=== DATA ===

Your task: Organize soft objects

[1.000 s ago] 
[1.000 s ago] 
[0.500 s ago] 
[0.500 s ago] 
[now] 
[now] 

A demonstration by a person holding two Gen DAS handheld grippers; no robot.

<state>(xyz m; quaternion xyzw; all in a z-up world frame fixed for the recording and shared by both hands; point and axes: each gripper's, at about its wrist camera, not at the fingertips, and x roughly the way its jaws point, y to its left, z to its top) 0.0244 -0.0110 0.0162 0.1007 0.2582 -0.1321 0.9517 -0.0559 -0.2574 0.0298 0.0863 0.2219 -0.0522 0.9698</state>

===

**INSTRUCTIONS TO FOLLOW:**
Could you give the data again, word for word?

**SOLUTION FOR THIS EXERCISE:**
Your task: Organize soft objects

[1.000 s ago] 
[1.000 s ago] 
[0.500 s ago] 
[0.500 s ago] 
[now] 
[now] 

A demonstration by a person holding two Gen DAS handheld grippers; no robot.

<state>(xyz m; quaternion xyzw; all in a z-up world frame fixed for the recording and shared by both hands; point and axes: each gripper's, at about its wrist camera, not at the fingertips, and x roughly the way its jaws point, y to its left, z to its top) 0.0244 -0.0110 0.0162 0.1007 0.2582 -0.1321 0.9517 -0.0559 -0.2574 0.0298 0.0863 0.2219 -0.0522 0.9698</state>

Nothing else remains in this exercise.